Note it will allow the role associated to the parameter eks_admin_role_name to assume the role.

You can also connect with the user who created the EKS cluster without specifying the --role-arn parameter

Next, you can interact with the cluster and see the deployment

$ kubectl get deployment -n team-burnham -l app=burnham
NAME      READY   UP-TO-DATE   AVAILABLE   AGE
burnham   3/3     3            3           3d18h

See the pods

$ kubectl get pods -n team-burnham -l app=burnham
NAME                       READY   STATUS    RESTARTS   AGE
burnham-7db4c6fdbb-82hxn   1/1     Running   0          3d18h
burnham-7db4c6fdbb-dl59v   1/1     Running   0          3d18h
burnham-7db4c6fdbb-hpq6h   1/1     Running   0          3d18h

See the logs:

$ kubectl logs -n team-burnham -l app=burnham
2022/10/10 12:35:40 {url: / }, cluster: eks-blueprint-blue }
2022/10/10 12:35:49 {url: / }, cluster: eks-blueprint-blue }

You can make a request to the service, and filter the output to know on which cluster it runs:

$ URL=$(echo -n "https://" ; kubectl get ing -n team-burnham burnham-ingress -o json | jq ".spec.rules[0].host" -r)
$ curl -s $URL | grep CLUSTER_NAME | awk -F "<span>|</span>" '{print $4}'
eks-blueprint-blue

Using AWS Route53 and External DNS¶

We have configured both our clusters to configure the same Amazon Route 53 Hosted Zones. This is done by having the same configuration of ExternalDNS add-on in main.tf:

This is the Terraform configuration to configure the ExternalDNS Add-on which is deployed by the Blueprint using ArgoCD. we specify the Route53 zone that external-dns needs to monitor.

  enable_external_dns = true
  external_dns_route53_zone_arns      = [data.aws_route53_zone.sub.arn]
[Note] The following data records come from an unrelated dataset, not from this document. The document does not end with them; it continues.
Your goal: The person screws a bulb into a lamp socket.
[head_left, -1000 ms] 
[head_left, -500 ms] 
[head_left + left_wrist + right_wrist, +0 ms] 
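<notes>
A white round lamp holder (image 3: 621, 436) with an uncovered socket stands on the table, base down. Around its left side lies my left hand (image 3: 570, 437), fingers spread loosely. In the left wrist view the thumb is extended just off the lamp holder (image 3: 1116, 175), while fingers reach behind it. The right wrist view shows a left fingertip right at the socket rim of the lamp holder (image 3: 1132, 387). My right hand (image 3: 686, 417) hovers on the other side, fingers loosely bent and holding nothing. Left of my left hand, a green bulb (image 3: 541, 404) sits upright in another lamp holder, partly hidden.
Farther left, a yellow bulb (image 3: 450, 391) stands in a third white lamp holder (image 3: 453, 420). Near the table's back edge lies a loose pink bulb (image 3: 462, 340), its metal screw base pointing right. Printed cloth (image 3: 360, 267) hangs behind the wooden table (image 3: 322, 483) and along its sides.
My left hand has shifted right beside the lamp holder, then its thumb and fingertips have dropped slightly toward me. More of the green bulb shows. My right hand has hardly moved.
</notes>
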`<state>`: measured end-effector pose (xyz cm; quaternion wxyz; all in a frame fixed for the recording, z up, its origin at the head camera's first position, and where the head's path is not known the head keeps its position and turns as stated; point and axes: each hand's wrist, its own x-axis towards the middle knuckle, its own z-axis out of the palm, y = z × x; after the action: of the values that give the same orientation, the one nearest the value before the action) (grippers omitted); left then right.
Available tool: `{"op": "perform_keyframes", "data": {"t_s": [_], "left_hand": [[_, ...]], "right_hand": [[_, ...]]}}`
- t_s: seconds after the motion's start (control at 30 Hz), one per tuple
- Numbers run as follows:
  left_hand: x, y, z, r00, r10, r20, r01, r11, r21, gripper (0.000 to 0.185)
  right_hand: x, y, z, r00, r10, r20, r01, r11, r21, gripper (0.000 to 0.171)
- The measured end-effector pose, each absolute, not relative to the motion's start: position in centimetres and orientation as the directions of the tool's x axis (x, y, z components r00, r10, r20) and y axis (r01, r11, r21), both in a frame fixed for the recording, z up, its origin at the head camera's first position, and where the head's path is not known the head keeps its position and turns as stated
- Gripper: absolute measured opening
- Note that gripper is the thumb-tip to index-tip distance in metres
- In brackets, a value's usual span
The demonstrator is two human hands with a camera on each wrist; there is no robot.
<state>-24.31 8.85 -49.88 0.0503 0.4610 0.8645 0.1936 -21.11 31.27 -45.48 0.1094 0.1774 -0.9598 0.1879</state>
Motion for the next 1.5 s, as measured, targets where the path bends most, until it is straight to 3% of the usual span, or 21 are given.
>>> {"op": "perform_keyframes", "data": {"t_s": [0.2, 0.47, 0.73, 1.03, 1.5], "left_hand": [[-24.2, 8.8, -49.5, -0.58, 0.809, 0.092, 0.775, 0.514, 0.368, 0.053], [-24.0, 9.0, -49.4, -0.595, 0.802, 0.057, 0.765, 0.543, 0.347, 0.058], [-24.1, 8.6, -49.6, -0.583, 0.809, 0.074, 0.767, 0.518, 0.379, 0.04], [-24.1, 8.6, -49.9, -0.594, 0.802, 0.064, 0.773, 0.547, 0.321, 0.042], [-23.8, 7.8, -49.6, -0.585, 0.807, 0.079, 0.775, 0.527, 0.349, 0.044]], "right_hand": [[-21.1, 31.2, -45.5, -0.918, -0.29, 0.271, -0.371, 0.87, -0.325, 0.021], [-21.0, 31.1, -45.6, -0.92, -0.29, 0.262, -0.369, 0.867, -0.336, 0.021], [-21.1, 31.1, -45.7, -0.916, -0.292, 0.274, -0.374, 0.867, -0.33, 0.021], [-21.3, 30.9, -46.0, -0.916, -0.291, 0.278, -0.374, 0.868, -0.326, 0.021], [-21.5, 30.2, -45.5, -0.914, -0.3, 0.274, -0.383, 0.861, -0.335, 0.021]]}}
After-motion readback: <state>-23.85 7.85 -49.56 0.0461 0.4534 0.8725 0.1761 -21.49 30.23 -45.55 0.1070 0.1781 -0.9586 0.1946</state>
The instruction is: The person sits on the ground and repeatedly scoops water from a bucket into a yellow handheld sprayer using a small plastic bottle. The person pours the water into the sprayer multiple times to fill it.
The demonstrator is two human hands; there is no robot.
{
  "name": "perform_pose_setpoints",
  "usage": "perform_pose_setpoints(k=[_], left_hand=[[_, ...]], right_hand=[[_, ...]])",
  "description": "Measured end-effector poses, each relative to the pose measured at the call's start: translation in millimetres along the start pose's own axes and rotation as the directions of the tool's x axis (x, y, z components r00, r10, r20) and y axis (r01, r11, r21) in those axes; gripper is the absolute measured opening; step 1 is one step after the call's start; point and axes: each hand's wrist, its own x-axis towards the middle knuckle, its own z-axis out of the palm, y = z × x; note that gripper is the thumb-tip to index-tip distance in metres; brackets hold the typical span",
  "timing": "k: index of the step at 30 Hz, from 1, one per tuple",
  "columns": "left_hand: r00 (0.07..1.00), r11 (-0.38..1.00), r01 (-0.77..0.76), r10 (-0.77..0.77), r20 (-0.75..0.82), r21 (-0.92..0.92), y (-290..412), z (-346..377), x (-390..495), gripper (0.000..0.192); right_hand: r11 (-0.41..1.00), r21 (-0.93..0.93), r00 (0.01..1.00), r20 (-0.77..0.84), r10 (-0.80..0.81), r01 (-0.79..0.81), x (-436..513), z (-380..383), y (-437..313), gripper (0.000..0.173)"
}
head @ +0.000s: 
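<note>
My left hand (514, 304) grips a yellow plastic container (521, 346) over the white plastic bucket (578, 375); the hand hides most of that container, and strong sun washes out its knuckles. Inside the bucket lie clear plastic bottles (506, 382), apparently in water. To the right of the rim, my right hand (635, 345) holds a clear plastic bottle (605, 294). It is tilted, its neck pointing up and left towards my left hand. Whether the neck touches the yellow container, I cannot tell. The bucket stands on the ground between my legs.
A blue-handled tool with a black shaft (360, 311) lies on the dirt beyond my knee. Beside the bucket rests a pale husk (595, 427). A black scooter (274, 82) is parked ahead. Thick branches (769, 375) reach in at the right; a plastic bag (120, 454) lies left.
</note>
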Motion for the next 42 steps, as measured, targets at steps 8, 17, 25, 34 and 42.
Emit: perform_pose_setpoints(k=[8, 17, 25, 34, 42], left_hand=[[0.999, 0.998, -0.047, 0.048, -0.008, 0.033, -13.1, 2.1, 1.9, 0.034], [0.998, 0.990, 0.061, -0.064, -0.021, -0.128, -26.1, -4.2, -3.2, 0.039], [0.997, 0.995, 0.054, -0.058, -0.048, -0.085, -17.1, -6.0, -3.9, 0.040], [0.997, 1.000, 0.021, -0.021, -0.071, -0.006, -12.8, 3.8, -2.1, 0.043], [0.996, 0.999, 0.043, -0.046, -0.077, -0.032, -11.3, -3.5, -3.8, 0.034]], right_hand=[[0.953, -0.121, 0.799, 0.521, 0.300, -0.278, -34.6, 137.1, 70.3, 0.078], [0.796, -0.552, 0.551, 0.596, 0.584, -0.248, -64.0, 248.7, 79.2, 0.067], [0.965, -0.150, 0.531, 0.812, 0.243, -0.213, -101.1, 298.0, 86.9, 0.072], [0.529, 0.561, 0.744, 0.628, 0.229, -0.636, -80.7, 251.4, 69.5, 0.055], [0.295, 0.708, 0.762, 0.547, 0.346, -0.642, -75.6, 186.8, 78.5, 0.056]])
we also configure the addons_metadata to provide more configurations to external-dns:

addons_metadata = merge(
  ...
  external_dns_policy        = "sync"

We use ExternalDNS in sync mode so that the controller can create but also remove DNS records accordingly to service or ingress objects creation.
We also configured the txtOwnerId with the name of the cluster, so that each controller will be able to create/update/delete records but only for records which are associated to the proper OwnerId.
Each Route53 record will be also associated with a txt record. This record is used to specify the owner of the associated record and is in the form of:

"heritage=external-dns,external-dns/owner=eks-blueprint-blue,external-dns/resource=ingress/team-burnham/burnham-ingress"

So in this example the Owner of the record is the external-dns controller, from the eks-blueprint-blue EKS cluster, and correspond to the Kubernetes ingress resource names burnham-ingress in the team-burnham namespace.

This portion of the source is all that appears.